I’m currently reading a book which contains this section on the farming conditions in Devon in the second half of the 19th century:

[I]n 1879 it simply rained without ceasing throughout the whole of the summer, turning much of the English countryside into a desperate, oozing mire. It continued to rain until the end of 1882, causing an epidemic of pleuro pneumonia and liver rot in sheep, while the crops collapsed in the fields. The middle of the decade was marked by severe droughts and catastrophic frosts. S. G. Kendall, the West Country yeoman farmer who kept a detailed diary of the weather, vividly describes the year 1879 and the following five years of appalling summers. The persistent rain that summer, he wrote, was accompanied `by a damp, dark, cold atmosphere which struck a chill almost into one’s bones, bringing ruined crops with widespread devastation in their train … We had no barley crops at all that season on heavy soil’, and the wheat ‘turned blighty and black and seemed to shrink back in a different way yet not dissimilar to the barley two months earlier’.

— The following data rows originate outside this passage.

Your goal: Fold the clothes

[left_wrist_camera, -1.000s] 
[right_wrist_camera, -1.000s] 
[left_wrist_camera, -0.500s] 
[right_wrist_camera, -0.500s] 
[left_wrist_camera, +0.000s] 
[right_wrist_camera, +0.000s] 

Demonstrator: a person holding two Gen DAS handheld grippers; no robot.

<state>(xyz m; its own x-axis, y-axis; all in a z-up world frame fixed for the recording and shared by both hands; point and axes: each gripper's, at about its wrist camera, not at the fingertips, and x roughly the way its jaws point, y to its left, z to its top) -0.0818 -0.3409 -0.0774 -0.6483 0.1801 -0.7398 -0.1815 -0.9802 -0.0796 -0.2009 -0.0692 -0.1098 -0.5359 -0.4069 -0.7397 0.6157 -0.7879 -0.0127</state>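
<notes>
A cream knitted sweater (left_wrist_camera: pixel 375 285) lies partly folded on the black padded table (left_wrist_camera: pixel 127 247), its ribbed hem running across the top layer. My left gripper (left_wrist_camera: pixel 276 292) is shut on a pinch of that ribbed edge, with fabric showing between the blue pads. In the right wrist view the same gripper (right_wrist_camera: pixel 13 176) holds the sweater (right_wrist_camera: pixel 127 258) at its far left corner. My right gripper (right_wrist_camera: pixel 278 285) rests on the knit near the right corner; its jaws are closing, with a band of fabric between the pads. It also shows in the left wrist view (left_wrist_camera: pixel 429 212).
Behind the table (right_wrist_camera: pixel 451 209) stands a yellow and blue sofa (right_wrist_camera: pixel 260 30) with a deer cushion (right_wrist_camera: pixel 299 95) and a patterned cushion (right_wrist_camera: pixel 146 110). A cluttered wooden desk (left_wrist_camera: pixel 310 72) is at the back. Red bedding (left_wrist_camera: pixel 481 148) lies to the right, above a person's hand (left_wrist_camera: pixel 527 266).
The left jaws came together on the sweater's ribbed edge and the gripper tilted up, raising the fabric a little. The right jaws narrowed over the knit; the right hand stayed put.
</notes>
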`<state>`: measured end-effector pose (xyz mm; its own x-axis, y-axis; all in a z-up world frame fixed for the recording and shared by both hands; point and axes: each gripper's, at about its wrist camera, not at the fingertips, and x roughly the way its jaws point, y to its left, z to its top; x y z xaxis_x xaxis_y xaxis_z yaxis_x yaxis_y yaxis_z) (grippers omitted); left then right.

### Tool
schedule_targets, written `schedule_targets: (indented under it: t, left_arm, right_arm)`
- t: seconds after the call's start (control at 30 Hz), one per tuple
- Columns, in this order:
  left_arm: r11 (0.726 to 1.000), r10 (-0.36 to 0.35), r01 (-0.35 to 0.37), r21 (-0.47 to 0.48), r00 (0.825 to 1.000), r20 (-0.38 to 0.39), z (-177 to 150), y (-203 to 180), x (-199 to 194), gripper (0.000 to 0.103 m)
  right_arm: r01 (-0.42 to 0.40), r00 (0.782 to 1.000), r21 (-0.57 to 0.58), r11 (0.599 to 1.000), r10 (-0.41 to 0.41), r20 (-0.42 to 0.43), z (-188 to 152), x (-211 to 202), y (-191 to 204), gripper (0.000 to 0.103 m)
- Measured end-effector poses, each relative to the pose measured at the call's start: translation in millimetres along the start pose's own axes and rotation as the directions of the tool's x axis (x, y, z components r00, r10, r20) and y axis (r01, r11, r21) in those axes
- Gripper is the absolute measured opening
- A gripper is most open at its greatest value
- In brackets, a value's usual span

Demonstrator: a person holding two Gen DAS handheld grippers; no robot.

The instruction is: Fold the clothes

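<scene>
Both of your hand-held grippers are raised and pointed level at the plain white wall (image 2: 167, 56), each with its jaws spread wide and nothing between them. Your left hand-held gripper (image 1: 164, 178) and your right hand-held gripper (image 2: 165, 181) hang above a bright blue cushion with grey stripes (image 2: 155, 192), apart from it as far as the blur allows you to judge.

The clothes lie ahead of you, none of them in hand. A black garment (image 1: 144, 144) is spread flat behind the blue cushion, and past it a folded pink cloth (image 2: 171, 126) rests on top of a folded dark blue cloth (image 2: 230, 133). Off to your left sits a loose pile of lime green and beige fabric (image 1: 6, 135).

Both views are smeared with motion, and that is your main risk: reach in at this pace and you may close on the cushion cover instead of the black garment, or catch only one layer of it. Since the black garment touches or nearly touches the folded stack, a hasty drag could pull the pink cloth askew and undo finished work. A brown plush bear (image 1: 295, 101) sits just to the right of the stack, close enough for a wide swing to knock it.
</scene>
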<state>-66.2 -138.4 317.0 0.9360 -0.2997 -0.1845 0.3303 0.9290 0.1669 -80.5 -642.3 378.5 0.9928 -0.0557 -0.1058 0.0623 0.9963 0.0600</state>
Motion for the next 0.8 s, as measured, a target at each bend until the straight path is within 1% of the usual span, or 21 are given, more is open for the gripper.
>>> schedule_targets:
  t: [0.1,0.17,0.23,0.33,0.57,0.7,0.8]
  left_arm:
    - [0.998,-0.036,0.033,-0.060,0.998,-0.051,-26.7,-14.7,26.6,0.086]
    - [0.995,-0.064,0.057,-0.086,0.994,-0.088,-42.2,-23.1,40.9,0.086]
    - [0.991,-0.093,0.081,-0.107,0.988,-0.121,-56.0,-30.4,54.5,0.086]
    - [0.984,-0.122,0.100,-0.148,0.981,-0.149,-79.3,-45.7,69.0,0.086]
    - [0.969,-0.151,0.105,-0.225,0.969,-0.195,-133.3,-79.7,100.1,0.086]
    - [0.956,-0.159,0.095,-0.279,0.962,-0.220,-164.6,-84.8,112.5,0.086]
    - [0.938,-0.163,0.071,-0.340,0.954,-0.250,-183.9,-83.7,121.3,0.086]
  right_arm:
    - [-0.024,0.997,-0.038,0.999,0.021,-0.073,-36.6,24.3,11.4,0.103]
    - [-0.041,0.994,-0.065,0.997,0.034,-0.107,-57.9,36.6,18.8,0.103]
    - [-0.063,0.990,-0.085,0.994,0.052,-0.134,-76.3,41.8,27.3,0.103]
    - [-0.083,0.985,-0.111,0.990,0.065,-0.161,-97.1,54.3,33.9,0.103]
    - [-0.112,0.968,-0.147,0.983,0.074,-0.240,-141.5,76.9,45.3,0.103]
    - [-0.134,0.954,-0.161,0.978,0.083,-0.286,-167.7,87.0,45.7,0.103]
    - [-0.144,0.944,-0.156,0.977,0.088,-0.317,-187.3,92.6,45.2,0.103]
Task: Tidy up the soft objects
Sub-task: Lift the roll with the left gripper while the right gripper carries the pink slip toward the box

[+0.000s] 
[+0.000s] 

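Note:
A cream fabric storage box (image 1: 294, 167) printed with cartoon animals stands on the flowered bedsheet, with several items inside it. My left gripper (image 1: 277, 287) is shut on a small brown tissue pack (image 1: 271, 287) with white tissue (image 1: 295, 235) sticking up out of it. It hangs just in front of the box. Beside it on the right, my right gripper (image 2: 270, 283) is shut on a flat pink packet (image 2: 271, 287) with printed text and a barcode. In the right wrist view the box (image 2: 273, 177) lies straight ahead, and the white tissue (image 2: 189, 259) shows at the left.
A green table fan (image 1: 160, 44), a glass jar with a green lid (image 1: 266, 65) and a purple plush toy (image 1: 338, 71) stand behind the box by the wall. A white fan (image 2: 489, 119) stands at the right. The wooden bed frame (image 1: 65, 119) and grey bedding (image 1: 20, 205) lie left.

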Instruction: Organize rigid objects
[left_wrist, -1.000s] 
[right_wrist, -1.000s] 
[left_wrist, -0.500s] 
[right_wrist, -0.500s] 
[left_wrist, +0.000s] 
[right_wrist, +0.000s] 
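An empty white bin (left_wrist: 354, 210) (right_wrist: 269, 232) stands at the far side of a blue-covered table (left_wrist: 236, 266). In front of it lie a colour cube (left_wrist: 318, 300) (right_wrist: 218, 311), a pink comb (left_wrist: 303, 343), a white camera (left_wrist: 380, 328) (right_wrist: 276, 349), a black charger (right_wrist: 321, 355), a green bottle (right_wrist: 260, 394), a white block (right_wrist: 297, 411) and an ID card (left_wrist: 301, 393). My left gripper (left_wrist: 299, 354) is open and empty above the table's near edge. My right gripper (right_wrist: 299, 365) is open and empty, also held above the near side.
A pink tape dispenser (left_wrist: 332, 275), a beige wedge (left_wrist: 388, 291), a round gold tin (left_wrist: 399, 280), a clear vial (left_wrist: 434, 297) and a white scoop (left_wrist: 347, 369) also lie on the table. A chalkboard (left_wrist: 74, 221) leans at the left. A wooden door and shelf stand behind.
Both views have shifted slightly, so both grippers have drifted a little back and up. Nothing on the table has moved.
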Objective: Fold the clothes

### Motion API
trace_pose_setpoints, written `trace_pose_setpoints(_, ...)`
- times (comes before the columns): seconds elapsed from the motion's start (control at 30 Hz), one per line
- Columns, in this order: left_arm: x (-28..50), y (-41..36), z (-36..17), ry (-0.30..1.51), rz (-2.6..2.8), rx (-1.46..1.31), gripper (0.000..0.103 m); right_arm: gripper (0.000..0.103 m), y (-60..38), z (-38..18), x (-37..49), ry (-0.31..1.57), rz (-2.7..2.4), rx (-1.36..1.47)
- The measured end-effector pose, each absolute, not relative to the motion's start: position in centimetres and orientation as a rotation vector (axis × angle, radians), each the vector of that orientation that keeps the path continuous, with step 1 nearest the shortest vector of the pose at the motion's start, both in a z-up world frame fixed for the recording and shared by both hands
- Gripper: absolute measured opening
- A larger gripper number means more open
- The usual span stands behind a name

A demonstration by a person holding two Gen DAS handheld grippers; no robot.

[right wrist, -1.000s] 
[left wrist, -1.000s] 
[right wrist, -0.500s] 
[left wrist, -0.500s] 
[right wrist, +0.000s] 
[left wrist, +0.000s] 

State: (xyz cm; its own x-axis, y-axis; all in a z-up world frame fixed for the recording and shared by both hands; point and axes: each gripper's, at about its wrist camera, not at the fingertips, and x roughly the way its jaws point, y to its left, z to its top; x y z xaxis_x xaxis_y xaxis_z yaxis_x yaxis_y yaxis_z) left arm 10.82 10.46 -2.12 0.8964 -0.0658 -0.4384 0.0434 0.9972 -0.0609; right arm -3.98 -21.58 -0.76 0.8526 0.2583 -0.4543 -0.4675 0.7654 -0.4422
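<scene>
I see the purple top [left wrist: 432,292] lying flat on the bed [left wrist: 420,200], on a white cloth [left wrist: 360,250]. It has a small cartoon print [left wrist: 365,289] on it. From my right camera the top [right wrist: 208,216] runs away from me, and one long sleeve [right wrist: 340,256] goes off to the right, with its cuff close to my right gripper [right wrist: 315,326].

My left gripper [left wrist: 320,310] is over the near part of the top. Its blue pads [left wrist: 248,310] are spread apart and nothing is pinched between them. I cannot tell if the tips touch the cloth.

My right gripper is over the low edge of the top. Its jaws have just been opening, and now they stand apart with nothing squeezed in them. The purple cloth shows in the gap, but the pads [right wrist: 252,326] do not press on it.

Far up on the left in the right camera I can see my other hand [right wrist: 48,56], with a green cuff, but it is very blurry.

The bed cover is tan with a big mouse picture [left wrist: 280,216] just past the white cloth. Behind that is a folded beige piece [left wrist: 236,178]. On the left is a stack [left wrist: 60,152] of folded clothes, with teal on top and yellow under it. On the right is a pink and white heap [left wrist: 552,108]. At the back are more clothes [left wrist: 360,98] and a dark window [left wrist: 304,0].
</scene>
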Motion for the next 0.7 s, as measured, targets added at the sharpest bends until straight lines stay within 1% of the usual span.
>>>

Another diarist, George Rope, describes the floods that summer: ’23 Aug. Began cutting tolavera – slightly sprouted as it stood – from continual rains for the last fortnight. The wettest season since 186o and similar, but not so cold – about two-thirds of the hay and clover spoiled – and a large quantity carried away by floods – on 22nd July we had the greatest flood I can ever remember.’ He goes on to describe cows drowned, houses flooded, and how people had travelled by boat from farm to farm.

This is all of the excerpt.